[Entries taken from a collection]
▽
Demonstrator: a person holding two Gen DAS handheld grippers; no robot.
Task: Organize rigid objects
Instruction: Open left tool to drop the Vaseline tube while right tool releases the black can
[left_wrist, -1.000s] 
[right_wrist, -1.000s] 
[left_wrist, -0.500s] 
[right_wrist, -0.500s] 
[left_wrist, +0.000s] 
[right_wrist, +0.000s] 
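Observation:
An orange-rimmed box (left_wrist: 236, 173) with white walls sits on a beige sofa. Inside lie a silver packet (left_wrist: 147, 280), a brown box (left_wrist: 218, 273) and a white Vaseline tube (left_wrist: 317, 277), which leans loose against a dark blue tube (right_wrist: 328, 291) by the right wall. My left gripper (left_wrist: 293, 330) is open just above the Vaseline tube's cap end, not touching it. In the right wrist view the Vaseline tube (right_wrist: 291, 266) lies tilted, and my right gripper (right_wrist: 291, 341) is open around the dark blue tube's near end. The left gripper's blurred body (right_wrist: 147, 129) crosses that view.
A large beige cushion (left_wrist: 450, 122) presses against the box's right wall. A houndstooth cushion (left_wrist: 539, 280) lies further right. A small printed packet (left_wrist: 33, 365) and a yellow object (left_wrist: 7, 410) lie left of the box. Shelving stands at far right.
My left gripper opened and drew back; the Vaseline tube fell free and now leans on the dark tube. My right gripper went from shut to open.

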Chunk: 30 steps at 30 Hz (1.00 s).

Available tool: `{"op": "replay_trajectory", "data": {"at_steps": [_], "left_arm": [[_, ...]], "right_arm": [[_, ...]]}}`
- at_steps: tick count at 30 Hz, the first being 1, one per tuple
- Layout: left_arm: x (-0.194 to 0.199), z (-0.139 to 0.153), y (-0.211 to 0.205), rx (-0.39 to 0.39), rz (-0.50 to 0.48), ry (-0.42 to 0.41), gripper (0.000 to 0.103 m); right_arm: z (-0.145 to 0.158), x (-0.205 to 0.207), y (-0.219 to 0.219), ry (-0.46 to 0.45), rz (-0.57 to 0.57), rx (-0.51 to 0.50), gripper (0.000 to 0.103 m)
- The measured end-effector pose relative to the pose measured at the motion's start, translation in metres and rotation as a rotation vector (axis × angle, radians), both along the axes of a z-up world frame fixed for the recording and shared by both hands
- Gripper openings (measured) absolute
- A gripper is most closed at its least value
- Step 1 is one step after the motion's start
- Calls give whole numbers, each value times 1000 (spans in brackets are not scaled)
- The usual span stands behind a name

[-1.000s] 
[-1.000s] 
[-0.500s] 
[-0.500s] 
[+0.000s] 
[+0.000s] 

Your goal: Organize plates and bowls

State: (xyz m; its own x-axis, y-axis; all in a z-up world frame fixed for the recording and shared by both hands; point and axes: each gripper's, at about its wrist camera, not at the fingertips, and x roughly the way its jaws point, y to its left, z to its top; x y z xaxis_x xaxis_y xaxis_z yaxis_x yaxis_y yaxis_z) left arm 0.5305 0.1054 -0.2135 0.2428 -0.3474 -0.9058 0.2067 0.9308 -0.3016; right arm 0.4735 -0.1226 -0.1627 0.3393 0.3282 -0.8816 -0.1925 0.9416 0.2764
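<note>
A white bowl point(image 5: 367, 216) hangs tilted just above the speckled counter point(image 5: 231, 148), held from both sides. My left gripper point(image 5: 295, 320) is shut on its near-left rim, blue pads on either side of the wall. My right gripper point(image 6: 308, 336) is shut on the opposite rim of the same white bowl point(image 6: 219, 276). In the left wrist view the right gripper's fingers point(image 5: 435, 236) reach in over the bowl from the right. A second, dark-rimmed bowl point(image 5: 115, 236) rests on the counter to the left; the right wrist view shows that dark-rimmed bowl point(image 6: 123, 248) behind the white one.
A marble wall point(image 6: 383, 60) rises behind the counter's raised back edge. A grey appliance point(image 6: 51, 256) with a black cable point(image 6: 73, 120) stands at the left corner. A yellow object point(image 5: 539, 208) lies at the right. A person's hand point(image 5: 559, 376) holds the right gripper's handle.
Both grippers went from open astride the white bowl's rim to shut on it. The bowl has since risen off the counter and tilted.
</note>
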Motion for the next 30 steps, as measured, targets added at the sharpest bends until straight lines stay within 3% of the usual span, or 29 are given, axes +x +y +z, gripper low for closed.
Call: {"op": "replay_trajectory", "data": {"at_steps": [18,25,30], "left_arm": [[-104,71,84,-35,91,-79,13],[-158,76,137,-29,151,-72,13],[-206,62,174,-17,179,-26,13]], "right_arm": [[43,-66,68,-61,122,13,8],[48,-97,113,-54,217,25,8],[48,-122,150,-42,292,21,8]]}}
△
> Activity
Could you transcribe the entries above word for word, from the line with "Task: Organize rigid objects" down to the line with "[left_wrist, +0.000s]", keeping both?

> Exercise answer
Task: Organize rigid objects
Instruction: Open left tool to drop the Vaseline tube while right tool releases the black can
[left_wrist, -1.000s] 
[right_wrist, -1.000s] 
[left_wrist, -0.500s] 
[right_wrist, -0.500s] 
[left_wrist, +0.000s] 

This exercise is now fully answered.